02 March 2022

Geography as destiny - emergent world-building from maps

tl:dr; emergent world-building by pushing your fantasy world onto Map-to-Globe and giving it a spin to get a new perspective

After rediscovering the Map to Globe tool I have, in coherence with the current internet memesphere, been pondering my orb. I dumped out the world maps for my home campaign and had another look at them on the globe in rotations centered on different pieces of interest. The key thought driving this was assuming seas are the main long-haul roads between nations and cultures, is there anyone who ought to be talking or interacting with each other that I have currently left out?

For any fantasy world, there will of course be flyers, dwarf under roads, portals and other mystic and magical ways that geographic distant can be bent. but assuming the usual ~ 5% of the general population has a class and some small portion of that have significant magical abilities, most people and trade is going to go by water or land so where is next to where for the most part remains relevant.

Starting with the world map from Azgaars Fantasy Map generator

Then wrapping that onto a globe with Map to Globe.

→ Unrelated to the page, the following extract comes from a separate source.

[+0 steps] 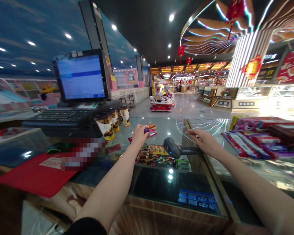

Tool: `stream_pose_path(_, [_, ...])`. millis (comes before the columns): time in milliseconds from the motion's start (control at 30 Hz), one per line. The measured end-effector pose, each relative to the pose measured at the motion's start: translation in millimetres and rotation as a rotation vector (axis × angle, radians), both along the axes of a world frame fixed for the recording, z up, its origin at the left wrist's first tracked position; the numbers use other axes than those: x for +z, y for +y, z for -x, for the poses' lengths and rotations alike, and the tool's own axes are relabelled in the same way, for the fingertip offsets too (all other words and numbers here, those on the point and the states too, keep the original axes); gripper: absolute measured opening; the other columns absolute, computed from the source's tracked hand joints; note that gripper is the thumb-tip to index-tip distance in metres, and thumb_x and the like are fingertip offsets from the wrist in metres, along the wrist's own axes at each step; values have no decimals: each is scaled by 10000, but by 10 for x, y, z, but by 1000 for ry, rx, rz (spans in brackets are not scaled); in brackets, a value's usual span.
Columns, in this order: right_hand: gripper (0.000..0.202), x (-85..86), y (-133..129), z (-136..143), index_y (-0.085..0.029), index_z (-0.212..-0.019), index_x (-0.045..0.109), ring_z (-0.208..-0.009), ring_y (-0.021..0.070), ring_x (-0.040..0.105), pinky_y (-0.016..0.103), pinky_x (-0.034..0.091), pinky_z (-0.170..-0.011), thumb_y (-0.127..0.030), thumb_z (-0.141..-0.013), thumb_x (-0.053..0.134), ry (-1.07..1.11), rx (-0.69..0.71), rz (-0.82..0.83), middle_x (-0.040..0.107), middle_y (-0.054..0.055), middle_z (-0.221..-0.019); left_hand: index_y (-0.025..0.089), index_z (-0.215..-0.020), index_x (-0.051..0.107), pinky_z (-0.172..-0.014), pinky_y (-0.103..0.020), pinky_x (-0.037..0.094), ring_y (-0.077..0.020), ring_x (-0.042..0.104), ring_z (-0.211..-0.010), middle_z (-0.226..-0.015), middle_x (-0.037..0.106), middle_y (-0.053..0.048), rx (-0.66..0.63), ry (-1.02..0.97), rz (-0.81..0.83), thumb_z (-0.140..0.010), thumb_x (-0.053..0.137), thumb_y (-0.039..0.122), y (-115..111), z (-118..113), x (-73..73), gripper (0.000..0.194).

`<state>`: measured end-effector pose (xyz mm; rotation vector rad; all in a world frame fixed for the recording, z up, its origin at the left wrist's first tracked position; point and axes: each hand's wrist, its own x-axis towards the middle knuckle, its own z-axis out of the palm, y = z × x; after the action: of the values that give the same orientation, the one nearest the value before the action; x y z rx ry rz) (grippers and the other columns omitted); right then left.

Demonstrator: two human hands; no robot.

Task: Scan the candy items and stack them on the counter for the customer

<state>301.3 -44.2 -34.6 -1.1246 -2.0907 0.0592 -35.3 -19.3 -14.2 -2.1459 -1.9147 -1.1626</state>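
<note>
My left hand (140, 137) is over the glass counter, its fingers closed at the edge of small bright snack packets (151, 133) in red, purple and orange wrappers. Part of another red wrapper shows just left of that wrist. My right hand (205, 142) has its fingers stretched out and apart, and the thumb side is hidden. Right beside it lies a dark grey barcode scanner (172, 147), its head toward the left and its handle running up to the palm. Whether the palm touches the handle I cannot tell.
Lidded printed cups (105, 126) stand left, by a monitor (81, 76) and a keyboard (56, 116). A red sheet (36, 174) overhangs the counter's front edge. Chocolate bars (247, 143) and boxes (257, 124) lie right. Small packets (154, 155) show through the glass.
</note>
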Motion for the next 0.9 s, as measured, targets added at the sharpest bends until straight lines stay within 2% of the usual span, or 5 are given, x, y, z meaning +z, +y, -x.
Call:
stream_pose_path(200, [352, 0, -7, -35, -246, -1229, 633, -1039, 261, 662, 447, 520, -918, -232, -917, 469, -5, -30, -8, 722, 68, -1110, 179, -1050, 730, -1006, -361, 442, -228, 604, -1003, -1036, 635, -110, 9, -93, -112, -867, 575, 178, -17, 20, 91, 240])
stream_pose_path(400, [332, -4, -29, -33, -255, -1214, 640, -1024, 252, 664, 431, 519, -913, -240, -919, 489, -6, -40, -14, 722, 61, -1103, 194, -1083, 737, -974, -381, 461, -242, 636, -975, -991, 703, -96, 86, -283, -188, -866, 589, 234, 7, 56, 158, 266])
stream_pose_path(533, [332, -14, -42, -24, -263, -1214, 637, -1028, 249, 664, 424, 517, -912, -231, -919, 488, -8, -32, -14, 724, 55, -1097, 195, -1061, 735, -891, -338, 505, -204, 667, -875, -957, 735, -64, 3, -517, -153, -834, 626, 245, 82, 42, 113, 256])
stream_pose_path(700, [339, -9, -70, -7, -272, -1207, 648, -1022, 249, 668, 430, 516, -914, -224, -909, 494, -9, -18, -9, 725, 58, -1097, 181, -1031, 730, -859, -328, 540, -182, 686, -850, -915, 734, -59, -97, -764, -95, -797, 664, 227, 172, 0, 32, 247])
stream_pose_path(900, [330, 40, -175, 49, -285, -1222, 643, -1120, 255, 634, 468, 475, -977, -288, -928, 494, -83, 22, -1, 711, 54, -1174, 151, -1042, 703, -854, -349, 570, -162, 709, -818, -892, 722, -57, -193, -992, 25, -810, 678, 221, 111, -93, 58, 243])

As a first pass, centering on the Kingdom of Nathas (the campaign is set in the western end), nothing immediately looks different. The attention paid to the northern neighbours makes sense. The prominence of the central mountain range splits everything up - this perspective is probably also the mind-map of the great dragons that live in those mountains - all this is their back yard to their perspective.

Then giving the globe a spin - let us look at the nearest ocean basin - equivalent to nations bordering the Atlantic.

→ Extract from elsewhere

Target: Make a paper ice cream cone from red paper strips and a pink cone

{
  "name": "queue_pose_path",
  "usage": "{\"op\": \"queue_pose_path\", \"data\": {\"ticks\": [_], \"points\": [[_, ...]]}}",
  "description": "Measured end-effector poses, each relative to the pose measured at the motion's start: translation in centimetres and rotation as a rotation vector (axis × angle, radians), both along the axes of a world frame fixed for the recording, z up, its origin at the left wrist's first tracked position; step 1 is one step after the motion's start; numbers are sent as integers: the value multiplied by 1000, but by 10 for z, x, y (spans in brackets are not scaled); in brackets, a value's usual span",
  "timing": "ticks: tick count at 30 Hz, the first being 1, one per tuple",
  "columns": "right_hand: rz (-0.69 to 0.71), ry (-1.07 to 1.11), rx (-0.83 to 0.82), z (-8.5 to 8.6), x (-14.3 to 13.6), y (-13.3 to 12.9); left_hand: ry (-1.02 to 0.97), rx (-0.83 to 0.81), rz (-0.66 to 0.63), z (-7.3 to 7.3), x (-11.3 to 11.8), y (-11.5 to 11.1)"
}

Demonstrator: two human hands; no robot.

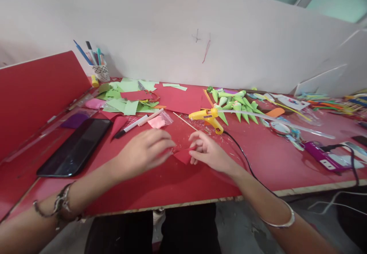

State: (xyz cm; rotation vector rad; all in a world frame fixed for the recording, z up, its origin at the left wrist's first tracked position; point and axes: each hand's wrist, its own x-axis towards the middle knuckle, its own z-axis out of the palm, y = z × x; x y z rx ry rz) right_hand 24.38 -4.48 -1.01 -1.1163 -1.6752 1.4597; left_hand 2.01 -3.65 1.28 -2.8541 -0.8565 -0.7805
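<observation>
A small piece of red paper [183, 156] is pinched between the thumb and fingers of my right hand [210, 152], just above the red table. My left hand [147, 151] hovers at the left of that paper. Its fingers are loosely bent and slightly apart, with nothing visible in them; the tips are a little blurred. Beyond the hands, a yellow glue gun [208, 118] rests on the table with a long clear glue stick [275, 122] out of its back. A thin wooden stick [185, 121] lies between the hands and the gun.
At left lie a black phone [76, 147], a marker [131, 127] and a small bag of pink material [159, 120]. Green paper pieces [114, 103] and red sheets [180, 98] are behind. Several green paper cones [236, 107] sit right, near a purple power strip [325, 156].
</observation>
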Motion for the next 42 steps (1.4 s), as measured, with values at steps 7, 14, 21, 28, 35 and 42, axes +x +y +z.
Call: {"op": "queue_pose_path", "data": {"ticks": [7,14,21,28,35,42], "points": [[-29,-439,157,-6,-5,-14,306,-166,-72,-21,31,-33],[-32,-939,534,4,-6,-5,316,-301,22,-30,30,-39],[-253,-1314,655,-4,0,23,291,-377,-50,-28,19,-43],[-246,-1330,619,-7,3,26,269,-401,-33,-27,13,-49],[-232,-1331,625,0,-3,21,248,-473,103,-19,32,-38],[-284,-1333,637,19,23,-7,227,-606,52,-17,35,-29]]}}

All these nations are engaged in maritime trade with one another, it makes sense that the players are running into ambassadors from these nations and that they are aware of them. The strong connections with those offshore nations make a lot of sense - primarily because sailors from there are going to turn up in the ports of the Kingdom at the end of their shortest possible voyage.

But what is beyond those islands nations to their east - is it reasonable connections further east are low?

Short answer yes - beyond is an ocean taking up a solid fraction of the planet, akin to the Pacific. Across the south there is a potential shorter route but it will be down in the cold regions. That the maritime nations on those islands focus west makes sense.

What about to the west of the campaign core? Here we see an enclosed central sea, something more like the Mediterranean or Gulf of Mexico.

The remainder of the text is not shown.